REQUIRED WORK — Only the pictures are to be omitted; everything else in the listing must be reproduced exactly.

DATASET EXTRACT —
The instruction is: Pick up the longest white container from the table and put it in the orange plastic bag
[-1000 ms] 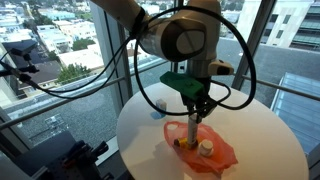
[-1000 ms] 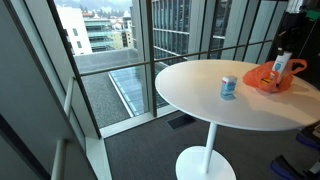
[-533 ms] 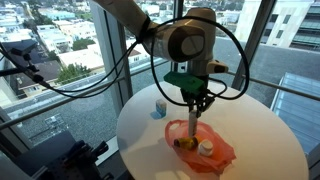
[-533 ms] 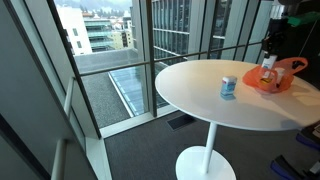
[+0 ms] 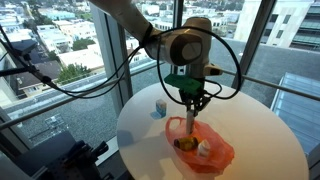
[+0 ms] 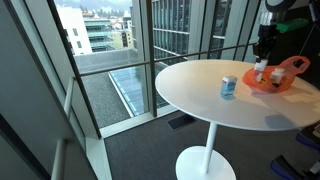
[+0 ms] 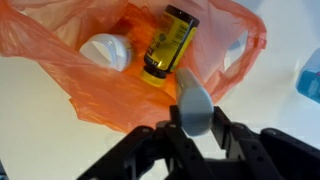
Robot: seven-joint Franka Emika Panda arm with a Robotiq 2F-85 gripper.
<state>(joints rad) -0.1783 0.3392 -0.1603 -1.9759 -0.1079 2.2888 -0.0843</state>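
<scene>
My gripper (image 7: 193, 128) is shut on the long white container (image 7: 192, 100), which points down from the jaws toward the orange plastic bag (image 7: 90, 85). In both exterior views the gripper (image 5: 192, 103) (image 6: 262, 52) hangs above the bag (image 5: 212, 155) (image 6: 285, 78), with the container (image 5: 191, 126) (image 6: 261, 68) upright and its lower end at the bag's opening. Inside the bag lie a round white container (image 7: 105, 52) and a yellow bottle with a black cap (image 7: 168, 45).
A small blue and white container (image 5: 160, 106) (image 6: 229, 86) stands on the round white table (image 5: 260, 130) (image 6: 200, 105) beside the bag; it shows at the wrist view's right edge (image 7: 310, 75). Glass walls and a railing stand close behind the table.
The arm has shifted sideways above the bag with the long white container still in its jaws, toward the small blue and white container's side.
</scene>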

EXERCISE SOLUTION —
The instruction is: Pick up the longest white container from the table and put it in the orange plastic bag
[-1000 ms] 
[-1000 ms] 
[-533 ms] 
[-533 ms] 
[+0 ms] 
[+0 ms] 
[+0 ms] 
Robot: seven-joint Franka Emika Panda arm with a Robotiq 2F-85 gripper.
<state>(joints rad) -0.1783 0.3392 -0.1603 -1.9759 -0.1079 2.2888 -0.0843</state>
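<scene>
My gripper (image 7: 193, 128) is shut on the long white container (image 7: 192, 100), which points down from the jaws toward the orange plastic bag (image 7: 90, 85). In both exterior views the gripper (image 5: 192, 103) (image 6: 262, 52) hangs above the bag (image 5: 212, 155) (image 6: 285, 78), with the container (image 5: 191, 126) (image 6: 261, 68) upright and its lower end at the bag's opening. Inside the bag lie a round white container (image 7: 105, 52) and a yellow bottle with a black cap (image 7: 168, 45).
A small blue and white container (image 5: 160, 106) (image 6: 229, 86) stands on the round white table (image 5: 260, 130) (image 6: 200, 105) beside the bag; it shows at the wrist view's right edge (image 7: 310, 75). Glass walls and a railing stand close behind the table.
The arm has shifted sideways above the bag with the long white container still in its jaws, toward the small blue and white container's side.
</scene>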

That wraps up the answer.